◆ EXERCISE DETAILS ◆
Exactly the lines from the one with "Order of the" through the end of the material are to be output, both included, with no other text.

◆ STORED DATA ◆
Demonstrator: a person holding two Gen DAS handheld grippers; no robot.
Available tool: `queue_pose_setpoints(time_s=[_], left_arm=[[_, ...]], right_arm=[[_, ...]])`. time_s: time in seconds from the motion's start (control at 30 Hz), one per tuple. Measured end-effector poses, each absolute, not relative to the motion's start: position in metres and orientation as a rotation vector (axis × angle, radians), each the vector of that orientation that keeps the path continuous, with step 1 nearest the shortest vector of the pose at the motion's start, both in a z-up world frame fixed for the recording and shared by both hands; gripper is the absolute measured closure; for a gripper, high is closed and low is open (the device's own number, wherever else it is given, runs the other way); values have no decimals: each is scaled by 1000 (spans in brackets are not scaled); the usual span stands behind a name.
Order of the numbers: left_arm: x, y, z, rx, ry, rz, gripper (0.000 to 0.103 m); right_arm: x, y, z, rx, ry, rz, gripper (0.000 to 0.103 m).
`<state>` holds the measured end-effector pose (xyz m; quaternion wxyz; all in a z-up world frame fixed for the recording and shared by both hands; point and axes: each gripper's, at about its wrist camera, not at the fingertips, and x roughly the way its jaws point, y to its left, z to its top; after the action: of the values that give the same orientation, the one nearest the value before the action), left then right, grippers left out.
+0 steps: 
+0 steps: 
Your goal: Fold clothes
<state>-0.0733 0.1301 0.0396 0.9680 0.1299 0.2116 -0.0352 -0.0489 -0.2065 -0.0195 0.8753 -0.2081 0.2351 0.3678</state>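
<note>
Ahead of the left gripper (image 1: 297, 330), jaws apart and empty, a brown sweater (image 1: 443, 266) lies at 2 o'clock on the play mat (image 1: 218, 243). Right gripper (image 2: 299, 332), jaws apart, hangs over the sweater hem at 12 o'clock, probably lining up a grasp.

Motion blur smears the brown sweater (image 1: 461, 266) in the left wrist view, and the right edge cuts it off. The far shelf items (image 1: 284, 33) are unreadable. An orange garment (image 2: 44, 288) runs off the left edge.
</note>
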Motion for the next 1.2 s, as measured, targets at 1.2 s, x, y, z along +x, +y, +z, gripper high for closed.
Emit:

◆ EXERCISE OUTPUT ◆
Order of the numbers: left_arm: x, y, z, rx, ry, rz, gripper (0.000 to 0.103 m); right_arm: x, y, z, rx, ry, rz, gripper (0.000 to 0.103 m).
`<state>` holds the measured end-effector pose (xyz m; quaternion wxyz; all in a z-up world frame fixed for the recording and shared by both hands; point and axes: each gripper's, at about its wrist camera, not at the fingertips, and x roughly the way its jaws point, y to its left, z to its top; after the action: of the values that give the same orientation, the one nearest the value before the action), left then right, grippers left out.
+0 steps: 
+0 steps: 
Your goal: Fold clothes
<state>-0.0733 0.1301 0.0396 0.9680 0.1299 0.2116 -0.0352 -0.0489 -0.2065 -0.0195 0.8753 -0.2081 0.2351 0.3678</state>
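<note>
Ahead of the left gripper (image 1: 297, 330), jaws apart and empty, a brown sweater (image 1: 443, 266) lies at 2 o'clock on the play mat (image 1: 218, 243). Right gripper (image 2: 299, 332), jaws apart, hangs over the sweater hem at 12 o'clock, probably lining up a grasp.

Motion blur smears the brown sweater (image 1: 461, 266) in the left wrist view, and the right edge cuts it off. The far shelf items (image 1: 284, 33) are unreadable. An orange garment (image 2: 44, 288) runs off the left edge.
</note>
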Motion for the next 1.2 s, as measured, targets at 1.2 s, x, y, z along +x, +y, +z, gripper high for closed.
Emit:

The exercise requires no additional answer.